Day 3: Team-by-team

Although the identity of the Monte Carlo Rally winner might have been a little predictable - Sebastien Loeb having won the previous two Monaco WRC events after all - the drama of legs two and three gave some hitherto unheralded drivers a share of the limelight in the championship's most famous event.

Day 3: Team-by-team

Autosport's rallies editor David Evans rounds up the fortunes of both the fancied runners and the underdogs.

The near-perfect result for the Citroen team, with Sebastien Loeb earning his hat-trick of Monte Carlo wins by leading all weekend, and Britain's Kris Meeke clinching Junior World Rally Championship success in his Citroen C2 - the car's first J-WRC class win. Loeb turned in a faultless drive through the third and final leg, taking fastest stage times even when over two minutes ahead of the pack. Francois Duval spoiled the firm's chances of a totally perfect start to 2005 when he crashed out of second spot on Saturday morning.

After a day of battling with Petter Solberg on Saturday, Toni Gardemeister was ready for more of the same on leg three. His day didn't start brightly when his car suffered roll bar problems - a drawback compounded by the pace Solberg showed as he passed the Ford for third position. Things looked up for Gardemeister on SS12 however, when not only Solberg but also Gronholm crashed. He went from fourth to second and stayed there for his best ever WRC finish. Roman Kresta bounced back from his leg two crash to turn in a confident Sunday drive.

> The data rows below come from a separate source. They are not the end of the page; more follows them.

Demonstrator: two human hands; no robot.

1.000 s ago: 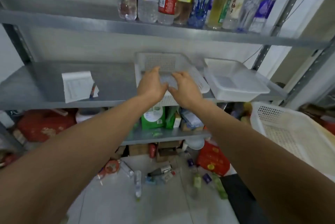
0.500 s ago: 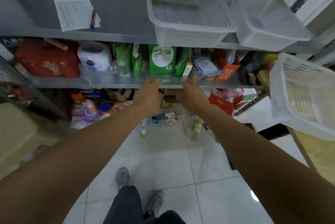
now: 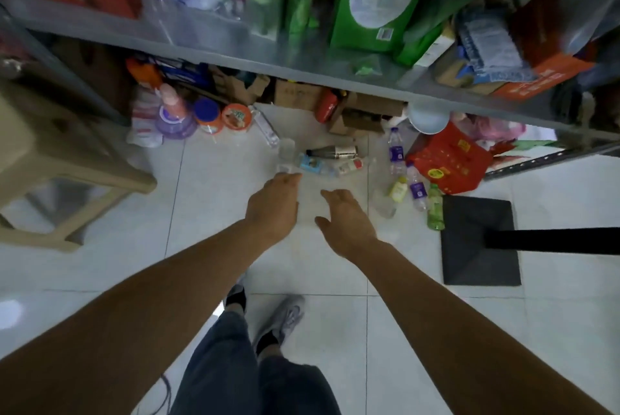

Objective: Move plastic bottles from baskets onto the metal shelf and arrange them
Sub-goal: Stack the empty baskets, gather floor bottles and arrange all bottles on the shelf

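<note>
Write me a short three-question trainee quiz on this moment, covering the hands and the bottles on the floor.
1. True or false: the left hand grips a bottle.
2. The green plastic bottle lies on: A the white tiled floor; B the grey metal shelf; C the beige plastic stool.
3. Which hand is nearer the black square base?

Key: 1 false, as both hands are empty with relaxed fingers; 2 A; 3 the right hand.
</note>
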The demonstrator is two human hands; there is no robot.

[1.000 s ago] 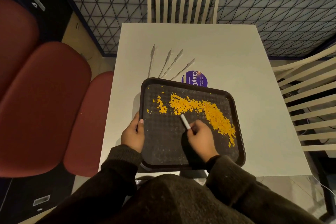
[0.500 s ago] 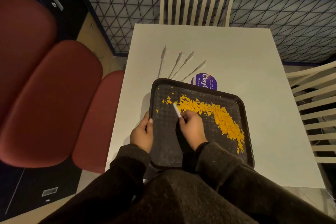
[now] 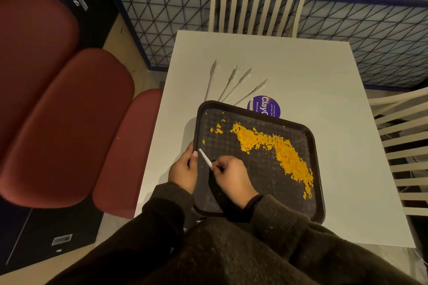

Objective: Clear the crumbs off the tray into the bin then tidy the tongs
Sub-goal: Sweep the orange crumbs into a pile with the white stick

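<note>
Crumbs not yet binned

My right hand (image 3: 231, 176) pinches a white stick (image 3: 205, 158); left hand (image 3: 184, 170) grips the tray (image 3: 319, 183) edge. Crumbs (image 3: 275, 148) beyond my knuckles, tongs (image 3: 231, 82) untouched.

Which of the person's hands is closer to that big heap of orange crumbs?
The right hand. It is over the tray holding a small white stick, just left of the orange crumbs. The left hand grips the tray's left rim, farther away.
</note>
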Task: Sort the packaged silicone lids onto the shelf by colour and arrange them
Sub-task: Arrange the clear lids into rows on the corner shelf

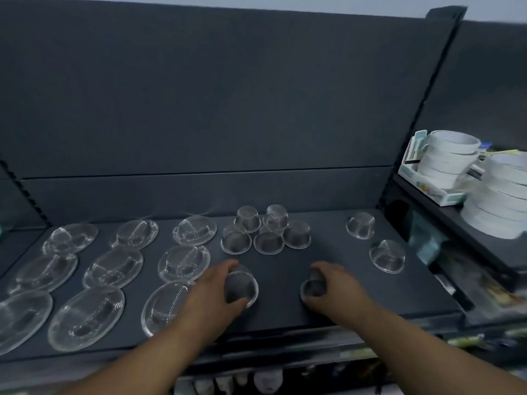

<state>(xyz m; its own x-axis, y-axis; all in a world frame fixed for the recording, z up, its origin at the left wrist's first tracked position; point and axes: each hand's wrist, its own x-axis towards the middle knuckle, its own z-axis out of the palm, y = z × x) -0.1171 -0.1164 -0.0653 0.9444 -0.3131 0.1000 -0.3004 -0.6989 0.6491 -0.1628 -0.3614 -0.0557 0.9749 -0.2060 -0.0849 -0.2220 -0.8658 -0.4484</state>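
Note:
On the dark shelf (pixel 285 315), my left hand (pixel 211 286) grips a clear dome-shaped packaged lid (pixel 241 289) near the front middle. My right hand (pixel 333 283) grips a smaller clear packaged lid (pixel 313 289) to its right. Behind them stands a cluster of several clear dome packages (pixel 266 232). Two more domes sit apart at the right, one at the back (pixel 360 225) and one nearer (pixel 387 256). Several flat oval clear packages (pixel 114 266) lie in rows across the shelf's left half.
A neighbouring shelf at the right holds stacks of white round tubs (pixel 447 158) and a small box (pixel 433 192). A dark back panel (pixel 228 109) rises behind the shelf. Blurred goods sit on lower shelves below the front edge.

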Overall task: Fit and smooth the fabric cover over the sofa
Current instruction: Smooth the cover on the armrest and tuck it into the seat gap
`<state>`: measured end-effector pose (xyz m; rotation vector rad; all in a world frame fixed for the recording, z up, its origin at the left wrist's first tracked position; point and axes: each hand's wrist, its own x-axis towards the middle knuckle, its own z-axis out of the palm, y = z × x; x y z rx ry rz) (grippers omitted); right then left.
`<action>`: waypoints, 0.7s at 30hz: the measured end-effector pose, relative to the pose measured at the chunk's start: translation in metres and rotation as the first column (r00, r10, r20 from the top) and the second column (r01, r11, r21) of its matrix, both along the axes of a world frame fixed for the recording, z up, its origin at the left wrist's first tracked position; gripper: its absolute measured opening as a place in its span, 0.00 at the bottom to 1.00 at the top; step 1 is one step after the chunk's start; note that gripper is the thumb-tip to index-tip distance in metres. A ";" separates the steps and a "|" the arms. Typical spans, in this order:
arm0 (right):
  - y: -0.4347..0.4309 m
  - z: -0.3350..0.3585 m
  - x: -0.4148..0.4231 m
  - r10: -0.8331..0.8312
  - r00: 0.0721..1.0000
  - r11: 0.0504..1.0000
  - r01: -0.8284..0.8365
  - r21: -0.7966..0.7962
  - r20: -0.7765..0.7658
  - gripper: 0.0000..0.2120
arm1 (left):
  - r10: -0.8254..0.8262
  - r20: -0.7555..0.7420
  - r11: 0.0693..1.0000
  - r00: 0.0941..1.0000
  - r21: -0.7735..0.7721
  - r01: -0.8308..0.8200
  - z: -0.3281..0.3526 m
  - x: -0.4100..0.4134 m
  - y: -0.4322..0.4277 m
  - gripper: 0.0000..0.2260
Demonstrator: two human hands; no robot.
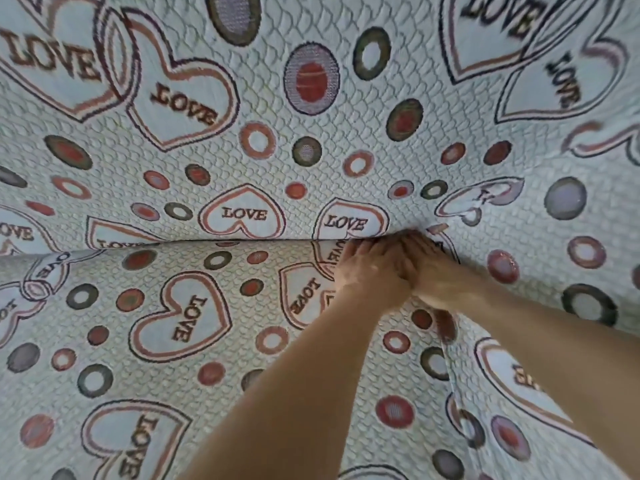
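The person is at the tucking step, left hand (372, 271) and right hand (440, 271) side by side with fingers (360, 245) straight and together, holding nothing, pushing the cover (242, 140) into the sofa crease just ahead of them; next likely means working along that crease.

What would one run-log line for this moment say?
left hand + right hand | fingertips pushing cover into seat-back crease | tuck unfinished
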<state>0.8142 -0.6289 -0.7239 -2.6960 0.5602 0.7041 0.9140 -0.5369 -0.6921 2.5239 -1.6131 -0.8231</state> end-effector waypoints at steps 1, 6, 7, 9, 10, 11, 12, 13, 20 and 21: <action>-0.002 0.002 0.002 -0.052 0.998 0.999 0.052 0.008 0.040 0.32 | 0.006 0.010 1.000 1.000 0.021 -0.006 -0.001 0.001 -0.006 0.24; -0.003 0.038 -0.007 -0.285 0.957 0.938 0.268 0.218 0.049 0.26 | -0.013 -0.121 0.998 0.993 -0.059 0.006 0.017 -0.031 0.017 0.29; -0.002 0.047 -0.013 -0.300 0.952 0.932 0.282 0.229 0.050 0.28 | -0.006 -0.193 0.997 0.981 -0.078 -0.009 0.023 -0.042 0.024 0.30; 0.004 0.058 -0.025 -0.247 0.969 0.959 0.241 0.148 0.024 0.32 | 0.070 -0.360 0.982 0.930 -0.141 -0.128 0.036 -0.067 0.035 0.29; 0.007 0.062 -0.031 -0.191 0.981 0.978 0.189 0.083 0.023 0.33 | 0.132 -0.438 0.961 0.889 -0.163 -0.223 0.042 -0.080 0.039 0.28; 0.010 0.068 -0.037 -0.124 0.992 0.992 0.123 0.016 0.029 0.33 | 0.210 -0.509 0.928 0.834 -0.164 -0.334 0.046 -0.092 0.043 0.26; 0.010 0.074 -0.043 -0.045 0.999 0.998 0.047 -0.045 0.026 0.33 | 0.295 -0.584 0.888 0.756 -0.124 -0.442 0.047 -0.103 0.046 0.24; 0.010 0.079 -0.048 0.029 0.999 0.995 -0.027 -0.100 0.019 0.33 | 0.369 -0.644 0.848 0.670 -0.061 -0.526 0.046 -0.112 0.048 0.20; -0.002 0.102 -0.047 0.424 0.903 0.885 -0.431 -0.178 -0.075 0.31 | 0.557 -0.760 0.652 0.336 0.149 -0.744 0.040 -0.131 0.043 0.14; -0.004 0.105 -0.045 0.448 0.890 0.873 -0.457 -0.171 -0.090 0.31 | 0.556 -0.768 0.649 0.318 0.163 -0.743 0.041 -0.129 0.042 0.15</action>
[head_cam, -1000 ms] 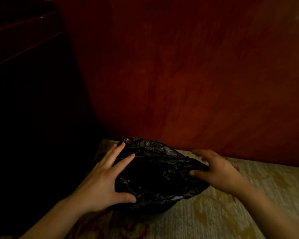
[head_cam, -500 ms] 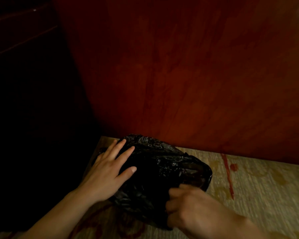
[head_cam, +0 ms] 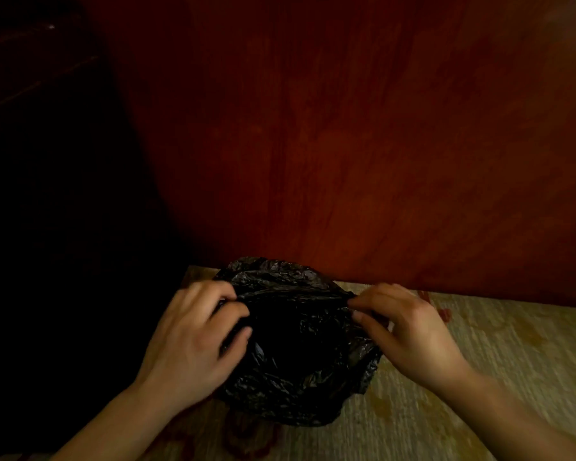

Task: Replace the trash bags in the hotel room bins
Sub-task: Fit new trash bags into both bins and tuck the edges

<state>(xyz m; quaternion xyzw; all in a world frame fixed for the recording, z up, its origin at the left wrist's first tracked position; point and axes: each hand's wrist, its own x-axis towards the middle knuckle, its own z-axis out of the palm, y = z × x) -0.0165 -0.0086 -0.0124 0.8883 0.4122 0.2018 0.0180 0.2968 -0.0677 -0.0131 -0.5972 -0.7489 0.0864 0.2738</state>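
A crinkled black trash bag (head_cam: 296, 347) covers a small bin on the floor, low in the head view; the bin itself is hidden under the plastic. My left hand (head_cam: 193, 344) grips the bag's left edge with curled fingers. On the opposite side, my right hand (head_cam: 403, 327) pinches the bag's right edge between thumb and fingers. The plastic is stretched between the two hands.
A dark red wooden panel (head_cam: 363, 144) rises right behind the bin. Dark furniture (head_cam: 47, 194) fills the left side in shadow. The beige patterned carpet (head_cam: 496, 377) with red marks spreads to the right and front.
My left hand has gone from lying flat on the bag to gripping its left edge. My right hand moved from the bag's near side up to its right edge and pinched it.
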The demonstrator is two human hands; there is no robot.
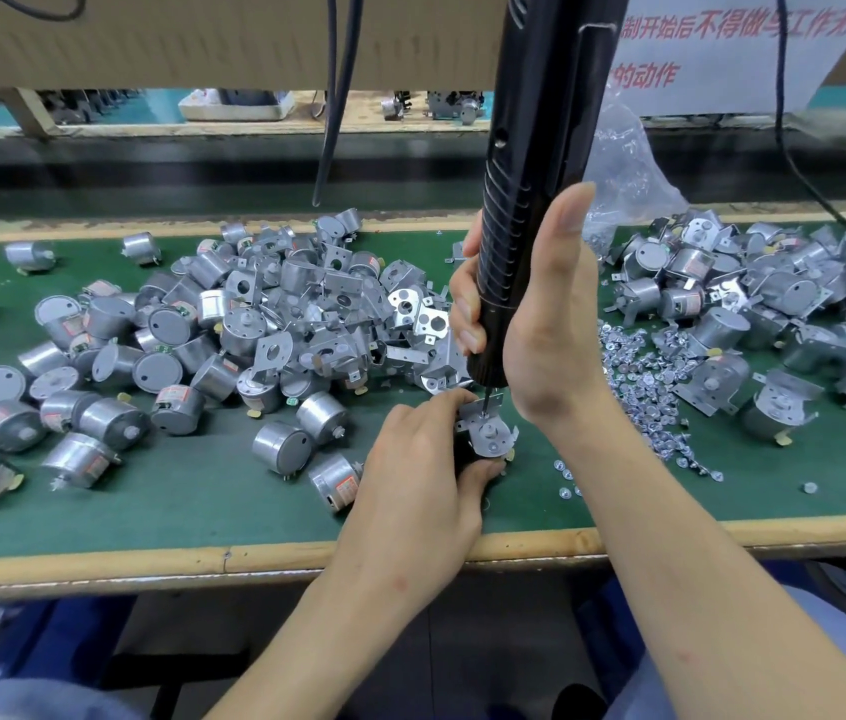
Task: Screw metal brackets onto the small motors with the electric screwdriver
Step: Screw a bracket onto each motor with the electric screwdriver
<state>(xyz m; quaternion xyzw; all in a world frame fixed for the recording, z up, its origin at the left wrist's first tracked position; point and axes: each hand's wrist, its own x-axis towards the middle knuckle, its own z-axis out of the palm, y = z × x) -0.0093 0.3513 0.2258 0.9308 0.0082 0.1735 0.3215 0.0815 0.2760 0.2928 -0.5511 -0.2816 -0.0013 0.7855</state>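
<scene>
Screws (639, 376) right of motor pile (254, 324)

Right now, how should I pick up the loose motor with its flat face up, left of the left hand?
Pinch the loose motor across its curved side wall, coming from above. Its flat face tilts up, leaving the wall exposed; thin pins poke out at its near lower edge.

Factory assembly station. Green-matted workbench (203, 504) carries bulk piles: small motors (170, 324), metal brackets (426, 317), loose screws (639, 371). Behind the bench runs a dark conveyor belt (151, 163). Above the bench: electric screwdriver (530, 174) and a printed work notice (748, 90).
</scene>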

Petter Solberg's intentions for leg three were clear: he wanted a podium spot. That third place was looking good after the first two stages this morning; he was quickest on both and had powered his way past Gardemeister. Unfortunately it all went wrong seven miles into SS12, when he slid off the road and into a wall, ripping the left-front wheel off his Impreza. He tried to continue, but the damage was too extensive and his podium dream ended there. Stephane Sarrazin restarted the final leg after damaging his steering yesterday and gained more experience of the Monte conditions.

Marcus Gronholm was the second high-profile victim of the snowy right-hander after Turini. The impact was the same, the result the same - a lost left-front wheel - but the Finn managed to get through the following 12 miles and then made it all the way back into service on three wheels. Once the car was fixed, he bounced back immediately with fastest time and continued to fifth place. This wasn't the best of rallies for his team-mate Markko Martin. The Estonian struggled to adapt to the car on a rally - and in conditions - he hates. He admitted himself that fourth was better - if not more - than he could have hoped for.

Gilles Panizzi overcame a clutch problem early in the day to score a cracking podium finish for the Mitsubishi team, its first since the Safari Rally in 2001. The hard work for the result was done last night, when he won stage 11. Today Panizzi was mindful of not throwing away what would also be the best ever result for the Lancer WRC. Harri Rovanpera equalled his top result on the Monte - or anything resembling an asphalt rally - with seventh place.

Frenchman Alex Bengue was the only Skoda remaining in the event after Armin Schwarz crashed heavily on the second leg. Bengue continued to impress with solid times, while the Fabia also ran without any technical troubles throughout today's stages - but unfortunately the time penalty incurred after damaging his car beyond immediate repair on Saturday's final stage denied Alex the chance of a points finish.